_DIRECTIONS_
From the entries below, pull out each line where "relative" appears.

Dataset excerpts:
* * * *
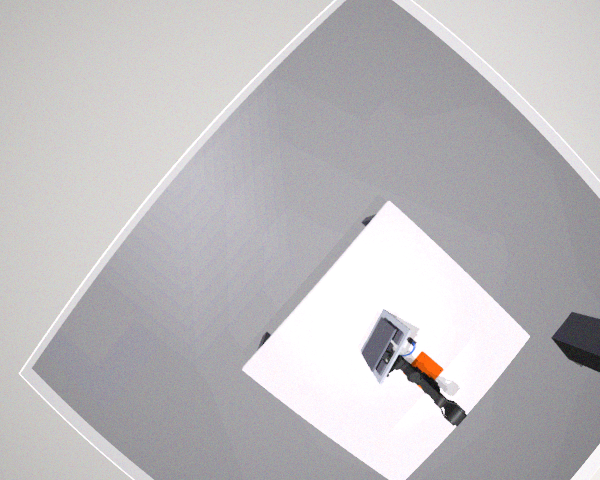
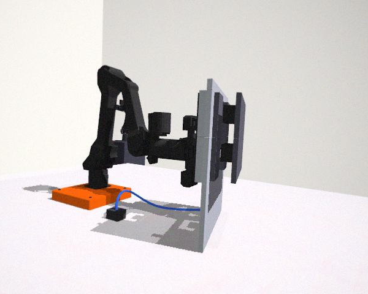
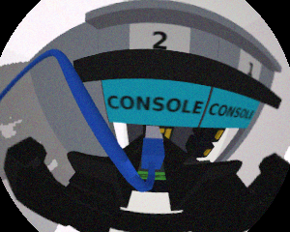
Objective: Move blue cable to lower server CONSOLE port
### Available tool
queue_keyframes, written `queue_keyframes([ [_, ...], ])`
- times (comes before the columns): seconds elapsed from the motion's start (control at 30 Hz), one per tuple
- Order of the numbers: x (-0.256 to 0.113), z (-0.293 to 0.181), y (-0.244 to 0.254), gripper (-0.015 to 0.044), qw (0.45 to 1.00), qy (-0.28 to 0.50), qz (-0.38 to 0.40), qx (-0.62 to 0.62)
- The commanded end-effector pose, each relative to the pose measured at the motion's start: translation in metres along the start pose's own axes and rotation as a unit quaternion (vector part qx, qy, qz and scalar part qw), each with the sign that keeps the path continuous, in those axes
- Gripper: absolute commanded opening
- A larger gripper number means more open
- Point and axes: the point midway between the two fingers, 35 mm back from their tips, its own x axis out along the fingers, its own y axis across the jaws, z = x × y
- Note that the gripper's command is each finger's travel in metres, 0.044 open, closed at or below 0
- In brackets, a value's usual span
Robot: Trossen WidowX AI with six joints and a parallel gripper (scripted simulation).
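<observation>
- Standing at 8 o'clock in the exterior view, an orange base plate (image 1: 433, 363) (image 2: 62, 197) anchors the black arm (image 1: 428, 386) (image 2: 106, 117), whose bent top joint peaks toward 11 o'clock.
- Between 7 and 8 o'clock, a black block (image 1: 411, 340) (image 2: 115, 214) sits on the white table (image 1: 341, 310) (image 2: 289, 247), the blue cable (image 1: 413, 351) (image 2: 159, 206) (image 3: 89, 113) looping out of its top toward 4 o'clock and passing behind the panel's near edge.
- Near the center, the gripper (image 1: 394, 361) (image 2: 191, 155) (image 3: 153, 138) reaches up to the upright gray panel (image 1: 404, 334) (image 2: 204, 136); the panel hides its fingertips from this side.
- At 3 o'clock, a dark slab (image 2: 238, 136) stands upright behind the panel.
- Seen from the wrist, the cable bends at 10 o'clock, then slants down to the blue plug (image 3: 152, 152) at 6 o'clock, clamped between the closed fingers.
- Just above the plug, a teal CONSOLE label (image 3: 155, 102) lies beneath the number 2 plate (image 3: 159, 40) at 12 o'clock; how deeply the plug is seated cannot be told.
- Toward 3 o'clock, a second CONSOLE label (image 3: 232, 111) adjoins the first, below the number 1 plate (image 3: 250, 69) at 2 o'clock.
</observation>
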Motion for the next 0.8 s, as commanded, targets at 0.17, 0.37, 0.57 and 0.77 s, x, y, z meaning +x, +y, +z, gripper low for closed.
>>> queue_keyframes([
  [0.17,0.0028,0.0001,-0.0028,0.0,1.0,0.002,-0.005,0.002],
  [0.37,0.0009,0.0002,0.0003,0.0026,1.0,0.001,-0.001,0.0],
  [0.57,0.0009,0.0002,0.0003,0.0184,1.0,0.001,-0.001,0.0],
  [0.77,0.0009,0.0002,0.0003,0.0341,1.0,0.001,-0.001,0.0],
])
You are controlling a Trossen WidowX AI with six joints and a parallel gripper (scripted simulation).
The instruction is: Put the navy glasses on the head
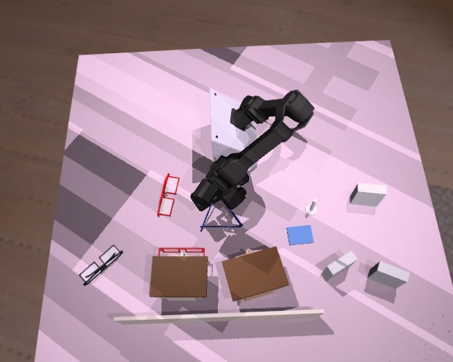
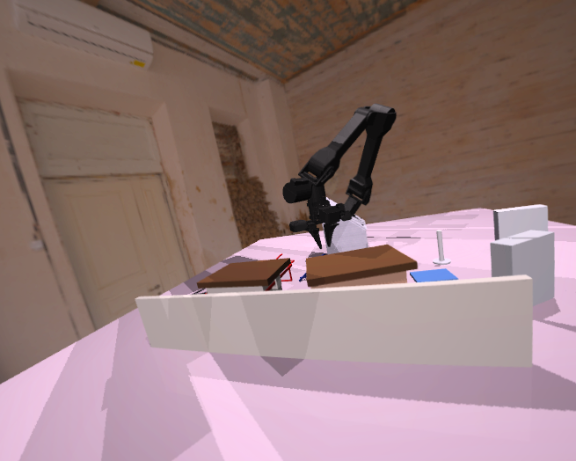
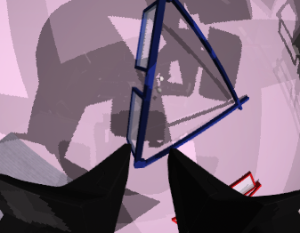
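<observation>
1. The navy glasses (image 1: pixel 221 226) (image 2: pixel 303 276) (image 3: pixel 147 89), a thin dark-blue frame with two clear lenses, lie below the robot's gripper (image 1: pixel 222 202) (image 2: pixel 324 246) (image 3: pixel 150 152), off both display heads; their arms fold inward, crossing near the tips.
2. Seen from the top view, the folded tips point toward 8 o'clock, the lens side faces roughly 2, and the front's long axis runs about 11 to 5.
3. The gripper stands partly open, its gap fairly narrow, gripping nothing, with one hinge corner of the frame just beyond its fingertips in the wrist view.
4. The top-view count around the navy pair: one loose red pair (image 1: pixel 163 195) at 10 o'clock, another red pair (image 1: pixel 181 249) at 8, one black pair (image 1: pixel 102 267) at 8, farther out; two brown boards (image 1: pixel 178 276) (image 1: pixel 255 273) (image 2: pixel 245 273) (image 2: pixel 360 264) at 7 and 5; one blue square (image 1: pixel 300 235) (image 2: pixel 433 275) at 3.
</observation>
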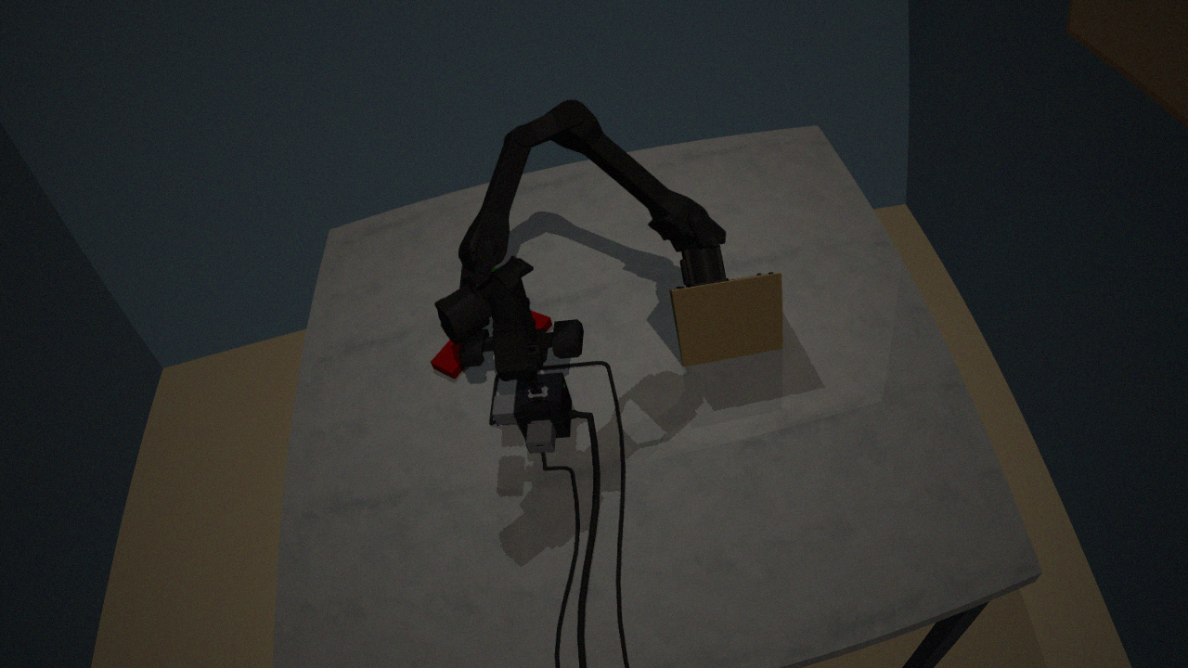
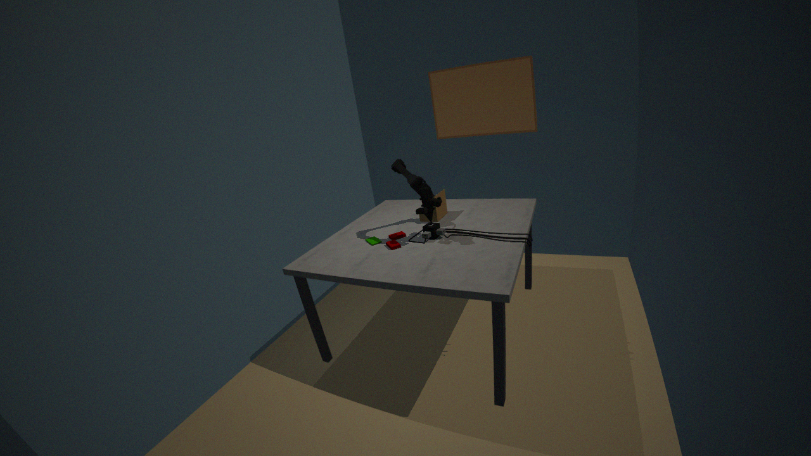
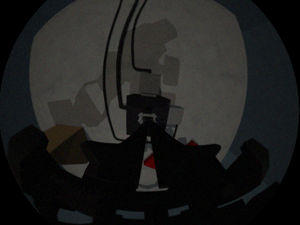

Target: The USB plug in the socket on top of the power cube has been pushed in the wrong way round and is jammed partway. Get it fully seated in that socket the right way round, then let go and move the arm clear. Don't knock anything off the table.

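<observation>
The power cube (image 1: pixel 554 404) (image 2: pixel 431 227) (image 3: pixel 132 101) is a dark block on the table. A pale outline (image 1: pixel 538 391) (image 3: pixel 147 115) marks the socket area on its top. My gripper (image 1: pixel 535 379) (image 2: pixel 431 220) (image 3: pixel 149 124) points down, with its fingertips right at the cube's top. It is shut on the USB plug, which is almost wholly hidden by the dark fingertips. Which way round the plug is, and how deep it sits, I cannot tell.
Pale blocks stand at the cube's front (image 1: pixel 540 436) (image 3: pixel 150 84) and side (image 1: pixel 503 404) (image 3: pixel 175 115). Several black cables (image 1: pixel 594 481) (image 3: pixel 119 62) run off the table. Red blocks (image 1: pixel 448 360) (image 2: pixel 393 244) (image 3: pixel 150 162) and a green block (image 2: pixel 372 240) lie nearby. A wooden panel (image 1: pixel 729 322) stands by the arm's base.
</observation>
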Tool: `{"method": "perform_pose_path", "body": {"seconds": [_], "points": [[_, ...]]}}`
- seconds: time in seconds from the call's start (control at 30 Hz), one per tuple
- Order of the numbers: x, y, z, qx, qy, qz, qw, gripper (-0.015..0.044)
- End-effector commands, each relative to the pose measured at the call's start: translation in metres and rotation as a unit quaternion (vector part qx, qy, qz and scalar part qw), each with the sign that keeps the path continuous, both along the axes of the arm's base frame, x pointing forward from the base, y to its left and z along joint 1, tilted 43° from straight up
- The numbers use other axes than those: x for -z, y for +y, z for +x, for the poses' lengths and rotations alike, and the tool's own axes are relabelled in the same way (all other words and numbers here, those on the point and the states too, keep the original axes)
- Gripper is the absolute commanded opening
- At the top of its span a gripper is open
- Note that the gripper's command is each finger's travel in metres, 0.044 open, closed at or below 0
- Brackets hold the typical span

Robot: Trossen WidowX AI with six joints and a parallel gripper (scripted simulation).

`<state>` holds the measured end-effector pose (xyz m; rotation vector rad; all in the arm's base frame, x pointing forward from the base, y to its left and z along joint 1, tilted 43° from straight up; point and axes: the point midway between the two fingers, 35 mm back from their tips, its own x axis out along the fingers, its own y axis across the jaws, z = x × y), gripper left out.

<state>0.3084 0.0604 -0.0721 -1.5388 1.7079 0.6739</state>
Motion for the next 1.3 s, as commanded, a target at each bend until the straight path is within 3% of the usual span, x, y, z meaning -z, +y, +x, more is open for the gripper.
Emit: {"method": "perform_pose_path", "body": {"seconds": [0.0, 1.23, 1.27], "points": [[0.0014, -0.0029, -0.0012, -0.001, 0.002, -0.003, 1.000, 0.0000], [0.0020, -0.0034, -0.0012, -0.001, 0.002, -0.003, 1.000, 0.0000], [0.0011, -0.0005, 0.0005, -0.001, -0.001, 0.000, 1.000, 0.0026]]}}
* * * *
_REPLY_
- The commanded end-effector pose, each relative to the pose measured at the motion's start: translation in metres along the start pose's own axes and rotation as a unit quaternion (vector part qx, qy, qz and scalar part qw), each with the sign that keeps the path continuous, in those axes
- End-effector commands, each relative to the pose measured at the call's start: translation in metres and rotation as a unit quaternion (vector part qx, qy, qz and scalar part qw), each with the sign that keeps the path continuous, both along the axes of the arm's base frame, x pointing forward from the base, y to its left and z along joint 1, tilted 43° from straight up

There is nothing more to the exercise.